-- Opening Marker --

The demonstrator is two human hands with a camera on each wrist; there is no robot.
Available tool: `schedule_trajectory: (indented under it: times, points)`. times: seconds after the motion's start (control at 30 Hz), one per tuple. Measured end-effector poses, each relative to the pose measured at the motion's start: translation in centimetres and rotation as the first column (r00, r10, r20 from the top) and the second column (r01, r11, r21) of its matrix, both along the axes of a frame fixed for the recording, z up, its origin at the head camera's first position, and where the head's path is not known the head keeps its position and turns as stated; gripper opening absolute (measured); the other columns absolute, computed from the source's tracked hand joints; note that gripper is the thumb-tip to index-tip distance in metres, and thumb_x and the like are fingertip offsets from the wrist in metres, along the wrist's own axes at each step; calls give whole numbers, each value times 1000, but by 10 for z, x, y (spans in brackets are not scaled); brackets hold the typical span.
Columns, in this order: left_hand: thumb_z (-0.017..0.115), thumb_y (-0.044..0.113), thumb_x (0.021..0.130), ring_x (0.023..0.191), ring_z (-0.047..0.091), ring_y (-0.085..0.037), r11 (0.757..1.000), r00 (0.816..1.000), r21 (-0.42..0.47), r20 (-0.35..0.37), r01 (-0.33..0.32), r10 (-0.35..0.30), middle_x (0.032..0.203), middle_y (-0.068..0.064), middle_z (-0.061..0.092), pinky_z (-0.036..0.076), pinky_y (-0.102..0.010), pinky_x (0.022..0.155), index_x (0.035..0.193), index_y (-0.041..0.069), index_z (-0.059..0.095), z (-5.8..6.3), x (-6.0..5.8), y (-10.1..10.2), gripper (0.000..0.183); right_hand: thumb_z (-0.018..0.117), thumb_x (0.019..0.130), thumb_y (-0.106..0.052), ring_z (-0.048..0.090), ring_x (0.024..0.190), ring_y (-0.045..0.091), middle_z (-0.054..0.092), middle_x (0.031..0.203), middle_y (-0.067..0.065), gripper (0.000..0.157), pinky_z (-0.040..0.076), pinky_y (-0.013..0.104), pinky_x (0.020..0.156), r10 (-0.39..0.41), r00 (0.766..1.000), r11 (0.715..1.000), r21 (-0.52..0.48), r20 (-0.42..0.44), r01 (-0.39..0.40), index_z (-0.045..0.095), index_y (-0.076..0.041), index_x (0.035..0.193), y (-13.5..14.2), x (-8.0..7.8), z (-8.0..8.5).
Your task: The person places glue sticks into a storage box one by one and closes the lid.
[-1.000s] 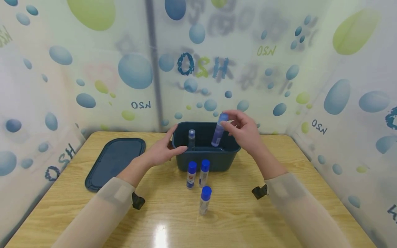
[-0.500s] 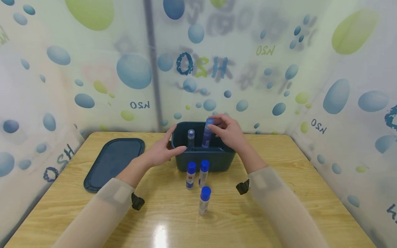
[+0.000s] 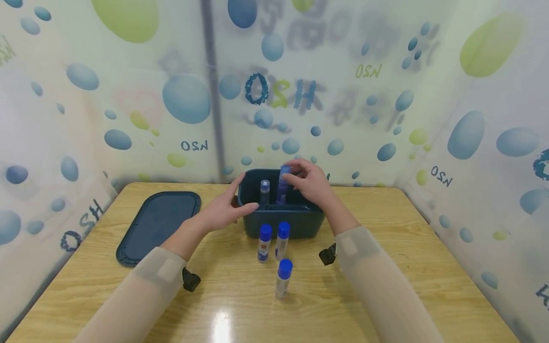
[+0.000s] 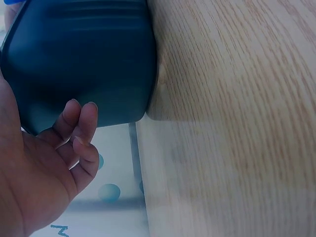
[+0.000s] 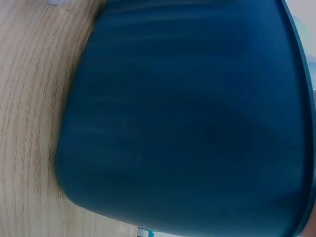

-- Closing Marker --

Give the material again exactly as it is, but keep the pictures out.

WRITTEN REPLY —
The demonstrator is two human hands with a camera on each wrist; there is no robot.
Available tool: `schedule_trajectory: (indented under it: times, points)`. times: seconds after the motion's start (control at 30 Hz), one per tuple. Measured end-effector poses, each relative to the pose measured at the motion's start: translation in centimetres and rotation as the first column (r00, r10, r20 from the top) and the second column (r01, r11, r21) of its matrix, both along the axes of a frame fixed for the recording, z up, its origin at the head camera's first position, and where the head's path is not known the head keeps its position and turns as stated; gripper opening absolute (measured); the other columns absolute, computed from the source's tracked hand joints; note that gripper is the thumb-tip to index-tip distance in metres, and thumb_x and the like are fingertip offsets from the wrist in metres, along the wrist's own axes at each step; calls give whole numbers, each value times 1000, but by 10 for z, x, y (spans in brackets are not scaled); brackets hold the typical span.
Columns, in this order: left_hand: thumb_z (-0.017..0.115), thumb_y (-0.044..0.113), thumb_x (0.021..0.130), ring_x (0.023..0.191), ring_z (-0.047..0.091), ring_y (-0.085..0.037), r11 (0.757..1.000), r00 (0.816..1.000), r21 (-0.42..0.47), r20 (-0.35..0.37), r01 (-0.33..0.32), r10 (-0.35..0.30), middle_x (0.032..0.203), middle_y (-0.068..0.064), middle_z (-0.061..0.092), pinky_z (-0.036..0.076), pinky_y (-0.102..0.010), pinky_x (0.022..0.155), index_x (0.035..0.193), index_y (-0.041..0.069), index_z (-0.059..0.095), z (-5.8..6.3), x (-6.0..5.8), y (-10.1..10.2), gripper (0.000..0.183); right_hand: thumb_z (-0.018..0.117), thumb_x (0.019..0.130), thumb_y (-0.106..0.052), ring_z (-0.048..0.090), ring_x (0.024..0.190), ring_y (-0.045..0.091), middle_z (-0.054..0.092), middle_x (0.031..0.203), middle_y (-0.067..0.065), gripper (0.000..0.157), pinky_z (-0.040..0.076), pinky_y (-0.013..0.104), pinky_x (0.020..0.156), r10 (-0.39..0.41), r00 (0.766..1.000), r11 (0.715..1.000), r21 (-0.52..0.48), r20 (-0.42..0.44), r01 (-0.39..0.40), index_z (-0.045..0.095), index_y (-0.076..0.041), index_x (0.035..0.193), y (-13.5..14.2), x (-8.0..7.8), z (-8.0..8.5).
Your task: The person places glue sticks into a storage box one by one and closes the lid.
[-1.000s] 
[-0.500s] 
[+0.000s] 
[+0.000s] 
[+0.000s] 

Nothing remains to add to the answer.